Short Version: While Valkyrie offers a few thrills, the rest is just OK.
Screen Rant reviews Valkyrie
Valkyrie is director Bryan Singer's WWII true-life ensemble film about a cabal of Nazi officers who conspired to kill Adolf Hitler during the later days of the war. Overshadowing all of that is, of course, Tom Cruise, who stars as Colonel Claus von Stauffenberg, the German officer who hatches the plan to overthrow Hitler, codenamed Valkyrie.
So let's identify some of the obvious issues this movie faces:
A) Anyone who's had third grade history knows that the plot against Hitler ultimately fails. Drawing tension out of a story whose end is already known is a tricky feat.
B) The language issue. It's a coin toss for which would've been more painful: hearing Tom Cruise and Co. trying to speak German, or hearing Tom and Co. speaking English inflected with German accents.
C) TOM CRUISE. These days you're either able to watch him act, or you're not.
Now let's address each issue, one at a time:
Issue A) To its credit, Valkyrie manages to keep things taut and tense most of the time. In the back of your mind you know that operation Valkyrie is going to fail, and that Tom Cruise won't be flying off "into the danger zone" when it's all over. However, the film has an extensive ensemble of accomplished actors (Kenneth Branagh, Bill Nighy, Tom Wilkinson, Terrence Stamp and Eddie Izzard, to name a few), who play their roles as Nazi officers with enough shifty anxiety and slight menace that you're never really certain who is going screw who over, when, why, or how. It's just enough uncertainty and anxiety to snag your attention and keep it. Only problem is, the moment you know for sure how operation Valkyrie goes wrong, the film has no thrills left to offer, with still a half hour left to kill.
Still, the assassination day sequence when the conspirators try to take Hitler out is pretty awesome and had me on the edge of my seat. Bryan Singer at his best.

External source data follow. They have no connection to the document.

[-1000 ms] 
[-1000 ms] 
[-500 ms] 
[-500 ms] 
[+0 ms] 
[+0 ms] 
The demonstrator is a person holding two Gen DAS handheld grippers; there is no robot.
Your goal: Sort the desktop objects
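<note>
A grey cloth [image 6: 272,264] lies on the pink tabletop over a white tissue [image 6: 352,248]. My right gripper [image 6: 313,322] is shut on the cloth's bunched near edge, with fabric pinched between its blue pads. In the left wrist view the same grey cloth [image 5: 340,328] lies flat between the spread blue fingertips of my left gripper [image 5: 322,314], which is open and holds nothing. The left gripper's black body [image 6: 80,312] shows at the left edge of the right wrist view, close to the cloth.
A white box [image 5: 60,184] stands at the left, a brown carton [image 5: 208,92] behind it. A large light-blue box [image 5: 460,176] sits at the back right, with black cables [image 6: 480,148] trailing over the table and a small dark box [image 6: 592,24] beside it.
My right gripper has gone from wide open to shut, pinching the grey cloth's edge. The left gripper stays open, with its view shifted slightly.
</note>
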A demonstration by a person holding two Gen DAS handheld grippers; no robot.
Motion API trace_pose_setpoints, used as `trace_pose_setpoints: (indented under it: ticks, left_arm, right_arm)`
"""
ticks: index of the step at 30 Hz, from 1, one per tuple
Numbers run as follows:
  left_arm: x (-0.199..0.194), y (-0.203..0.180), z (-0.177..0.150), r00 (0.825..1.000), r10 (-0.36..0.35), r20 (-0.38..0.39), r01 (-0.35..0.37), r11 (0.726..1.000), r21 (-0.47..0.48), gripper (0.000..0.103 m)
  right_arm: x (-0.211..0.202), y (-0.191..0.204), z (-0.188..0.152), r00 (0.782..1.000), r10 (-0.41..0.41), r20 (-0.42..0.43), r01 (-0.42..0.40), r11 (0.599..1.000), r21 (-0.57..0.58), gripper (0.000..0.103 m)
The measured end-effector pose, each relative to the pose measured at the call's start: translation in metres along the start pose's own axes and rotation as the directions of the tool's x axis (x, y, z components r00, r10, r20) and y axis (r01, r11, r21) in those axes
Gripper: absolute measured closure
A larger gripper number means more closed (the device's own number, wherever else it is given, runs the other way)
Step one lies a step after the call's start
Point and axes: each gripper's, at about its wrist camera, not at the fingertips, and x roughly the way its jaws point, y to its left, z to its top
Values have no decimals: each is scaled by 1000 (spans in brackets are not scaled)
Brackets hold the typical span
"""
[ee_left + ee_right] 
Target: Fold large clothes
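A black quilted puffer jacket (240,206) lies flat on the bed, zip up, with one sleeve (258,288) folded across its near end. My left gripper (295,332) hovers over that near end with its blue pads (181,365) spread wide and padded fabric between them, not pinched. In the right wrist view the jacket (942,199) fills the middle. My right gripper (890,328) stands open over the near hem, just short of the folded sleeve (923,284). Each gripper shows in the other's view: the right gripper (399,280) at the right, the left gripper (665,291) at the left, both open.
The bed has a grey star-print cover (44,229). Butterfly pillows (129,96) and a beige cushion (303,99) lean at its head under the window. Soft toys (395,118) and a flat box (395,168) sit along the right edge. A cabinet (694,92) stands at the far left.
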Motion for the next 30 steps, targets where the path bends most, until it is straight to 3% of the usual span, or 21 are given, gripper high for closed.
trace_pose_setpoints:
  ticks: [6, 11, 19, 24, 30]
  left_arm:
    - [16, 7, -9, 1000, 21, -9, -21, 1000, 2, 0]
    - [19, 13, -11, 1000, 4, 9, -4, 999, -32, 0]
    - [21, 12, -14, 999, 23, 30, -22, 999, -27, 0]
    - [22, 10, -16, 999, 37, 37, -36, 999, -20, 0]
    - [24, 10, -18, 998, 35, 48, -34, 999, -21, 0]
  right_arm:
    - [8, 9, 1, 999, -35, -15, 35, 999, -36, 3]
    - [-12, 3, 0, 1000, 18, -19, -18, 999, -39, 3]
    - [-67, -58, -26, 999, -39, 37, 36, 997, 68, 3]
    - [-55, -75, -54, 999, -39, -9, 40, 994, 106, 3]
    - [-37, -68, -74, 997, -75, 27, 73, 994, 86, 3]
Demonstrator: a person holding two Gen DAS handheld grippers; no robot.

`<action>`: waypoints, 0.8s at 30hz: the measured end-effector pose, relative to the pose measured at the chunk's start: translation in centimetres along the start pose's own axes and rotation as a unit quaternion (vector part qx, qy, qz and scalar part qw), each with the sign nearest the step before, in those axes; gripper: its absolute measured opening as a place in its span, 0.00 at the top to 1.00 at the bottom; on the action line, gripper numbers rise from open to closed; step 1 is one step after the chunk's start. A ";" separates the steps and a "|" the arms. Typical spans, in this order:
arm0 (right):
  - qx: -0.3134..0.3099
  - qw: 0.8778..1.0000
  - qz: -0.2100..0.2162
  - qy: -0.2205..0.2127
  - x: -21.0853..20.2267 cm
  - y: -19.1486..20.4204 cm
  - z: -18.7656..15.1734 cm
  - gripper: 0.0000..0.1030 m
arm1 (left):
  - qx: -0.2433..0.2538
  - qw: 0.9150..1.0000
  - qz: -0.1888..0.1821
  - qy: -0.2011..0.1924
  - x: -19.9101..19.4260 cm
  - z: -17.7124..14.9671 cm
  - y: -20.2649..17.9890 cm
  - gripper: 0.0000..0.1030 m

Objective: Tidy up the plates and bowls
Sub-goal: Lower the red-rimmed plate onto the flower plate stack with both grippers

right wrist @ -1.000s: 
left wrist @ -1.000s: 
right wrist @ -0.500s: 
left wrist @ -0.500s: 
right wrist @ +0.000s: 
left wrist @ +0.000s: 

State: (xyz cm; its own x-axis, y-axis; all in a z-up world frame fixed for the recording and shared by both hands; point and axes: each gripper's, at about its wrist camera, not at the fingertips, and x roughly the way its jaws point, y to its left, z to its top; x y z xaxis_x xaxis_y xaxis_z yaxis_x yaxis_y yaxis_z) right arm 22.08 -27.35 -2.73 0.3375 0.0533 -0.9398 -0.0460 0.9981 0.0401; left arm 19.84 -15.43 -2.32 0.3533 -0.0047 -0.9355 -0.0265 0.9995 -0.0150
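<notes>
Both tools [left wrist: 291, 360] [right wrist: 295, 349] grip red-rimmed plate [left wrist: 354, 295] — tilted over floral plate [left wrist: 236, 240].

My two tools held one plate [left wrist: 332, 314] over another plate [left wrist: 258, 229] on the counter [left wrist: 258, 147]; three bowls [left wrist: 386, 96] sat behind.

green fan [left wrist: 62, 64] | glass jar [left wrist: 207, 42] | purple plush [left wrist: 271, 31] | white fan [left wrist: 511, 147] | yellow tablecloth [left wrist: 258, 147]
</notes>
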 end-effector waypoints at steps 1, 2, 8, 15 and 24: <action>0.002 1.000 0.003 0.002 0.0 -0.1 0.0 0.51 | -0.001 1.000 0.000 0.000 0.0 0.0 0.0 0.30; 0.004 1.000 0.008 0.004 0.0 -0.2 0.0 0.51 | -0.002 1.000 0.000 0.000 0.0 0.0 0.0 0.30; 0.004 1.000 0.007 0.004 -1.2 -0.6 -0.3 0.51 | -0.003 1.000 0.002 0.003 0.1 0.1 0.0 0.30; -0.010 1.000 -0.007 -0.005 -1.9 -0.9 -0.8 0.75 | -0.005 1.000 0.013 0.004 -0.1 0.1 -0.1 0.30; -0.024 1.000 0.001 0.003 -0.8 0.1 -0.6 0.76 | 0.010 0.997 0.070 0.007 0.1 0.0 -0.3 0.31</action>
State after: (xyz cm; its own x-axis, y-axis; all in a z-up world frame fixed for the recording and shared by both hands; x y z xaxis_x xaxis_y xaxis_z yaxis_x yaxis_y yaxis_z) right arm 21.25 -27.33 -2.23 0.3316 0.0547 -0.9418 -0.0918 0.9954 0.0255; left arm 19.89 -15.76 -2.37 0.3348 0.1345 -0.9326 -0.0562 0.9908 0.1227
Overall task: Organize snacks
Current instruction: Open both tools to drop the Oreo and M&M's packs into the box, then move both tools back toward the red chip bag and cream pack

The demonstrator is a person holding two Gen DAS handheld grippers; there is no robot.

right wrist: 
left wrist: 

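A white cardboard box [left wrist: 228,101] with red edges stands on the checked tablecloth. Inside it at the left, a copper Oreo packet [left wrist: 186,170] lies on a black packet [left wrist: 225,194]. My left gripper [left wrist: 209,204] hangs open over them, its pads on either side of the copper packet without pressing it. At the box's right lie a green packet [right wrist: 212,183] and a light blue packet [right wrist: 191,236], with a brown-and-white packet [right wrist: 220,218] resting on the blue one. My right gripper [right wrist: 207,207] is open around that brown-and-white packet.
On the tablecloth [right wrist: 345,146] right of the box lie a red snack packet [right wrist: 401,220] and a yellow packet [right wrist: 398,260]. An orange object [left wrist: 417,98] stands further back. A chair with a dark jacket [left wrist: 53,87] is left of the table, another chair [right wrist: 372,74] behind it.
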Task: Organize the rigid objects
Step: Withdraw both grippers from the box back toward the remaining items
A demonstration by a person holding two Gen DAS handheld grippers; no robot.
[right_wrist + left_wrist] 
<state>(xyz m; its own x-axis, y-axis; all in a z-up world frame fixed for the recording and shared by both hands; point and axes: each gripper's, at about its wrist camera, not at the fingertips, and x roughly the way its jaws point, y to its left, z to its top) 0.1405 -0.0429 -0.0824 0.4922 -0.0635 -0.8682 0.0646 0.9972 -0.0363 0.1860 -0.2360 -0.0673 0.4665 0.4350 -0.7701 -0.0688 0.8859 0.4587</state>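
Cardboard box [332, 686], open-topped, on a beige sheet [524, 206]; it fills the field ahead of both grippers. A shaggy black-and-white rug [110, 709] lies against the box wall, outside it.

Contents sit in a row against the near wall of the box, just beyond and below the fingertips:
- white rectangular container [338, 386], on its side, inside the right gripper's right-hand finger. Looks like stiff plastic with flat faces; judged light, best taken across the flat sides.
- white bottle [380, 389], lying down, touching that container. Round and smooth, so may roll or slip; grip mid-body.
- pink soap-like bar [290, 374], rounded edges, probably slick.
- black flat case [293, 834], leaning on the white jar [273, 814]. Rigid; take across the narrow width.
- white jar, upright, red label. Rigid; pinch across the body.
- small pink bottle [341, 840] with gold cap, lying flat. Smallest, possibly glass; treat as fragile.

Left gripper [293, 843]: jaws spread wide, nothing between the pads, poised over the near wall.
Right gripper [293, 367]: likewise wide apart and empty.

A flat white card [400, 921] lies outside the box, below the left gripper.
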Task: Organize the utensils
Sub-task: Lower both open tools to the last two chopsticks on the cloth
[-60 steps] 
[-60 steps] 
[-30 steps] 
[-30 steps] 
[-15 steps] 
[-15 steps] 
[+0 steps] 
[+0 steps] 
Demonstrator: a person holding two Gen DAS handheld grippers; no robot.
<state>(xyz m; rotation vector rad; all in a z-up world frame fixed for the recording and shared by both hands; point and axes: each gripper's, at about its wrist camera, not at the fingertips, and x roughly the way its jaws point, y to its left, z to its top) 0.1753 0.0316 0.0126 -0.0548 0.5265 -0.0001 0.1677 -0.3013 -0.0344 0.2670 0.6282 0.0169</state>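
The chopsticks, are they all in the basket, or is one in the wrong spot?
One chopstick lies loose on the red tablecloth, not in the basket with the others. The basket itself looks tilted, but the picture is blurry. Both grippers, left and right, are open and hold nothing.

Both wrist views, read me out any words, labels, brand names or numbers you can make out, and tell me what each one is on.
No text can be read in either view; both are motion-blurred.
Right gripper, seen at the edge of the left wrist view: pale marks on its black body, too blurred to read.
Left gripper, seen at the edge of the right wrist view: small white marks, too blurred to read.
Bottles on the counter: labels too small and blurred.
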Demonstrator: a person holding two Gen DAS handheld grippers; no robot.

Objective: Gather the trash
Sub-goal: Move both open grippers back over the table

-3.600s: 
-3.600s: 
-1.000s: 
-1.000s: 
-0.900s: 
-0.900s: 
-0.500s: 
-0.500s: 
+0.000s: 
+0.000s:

Issue B) The language thing is bad, I'm not going to lie to you. As I said, having the actors speaking German would've been just as terrible as hearing them speak English with fake German accents. I'm sure Bryan Singer realized that very early on, as indicated by the opening minutes of the film, in which Tom Cruise delivers a voice-over in German, which then "morphs" into English.
My gripe is that Bryan Singer chose to disregard the language issue instead of finding a creative solution for it. Understand: when you are dealing with an ensemble of this size, made up of actors who are British and American and everything in between, you end up with a variety of accents being spoken, none of which sounds even remotely German! To say it's distracting would be an understatement. A vocal coach might've worked with the actors to help them understand German phrasing patterns, speech cadences, or SOMETHING that would've helped them all sound like they were from at least the same country! But no such luck. You'll either be able to put it out of your mind as you watch, or you won't. I got over it.
Issue C) TOM CRUISE. He holds his own in the film and never gets swallowed up by the other heavyweight actors in the ensemble. His character is a stone-faced Nazi hiding a cauldron of anger and contempt behind his steely eyes, which I'll admit is not that far of a departure from Cruise's real-life role as a stone-faced celebrity, hiding a cauldron of anger and contempt behind his steely eyes. In the end it's really a question of whehter or not you can look at Tom Cruise on screen without seeing the man instead of the character. Many people would likely agree that Tom should resign himself to the type of freaky antics he displayed in Tropic Thunder. Better for his career, better for the moviegoing public, I suspect.
All in all, don't cry if you don't catch Valkyrie in theaters. There's always DVD.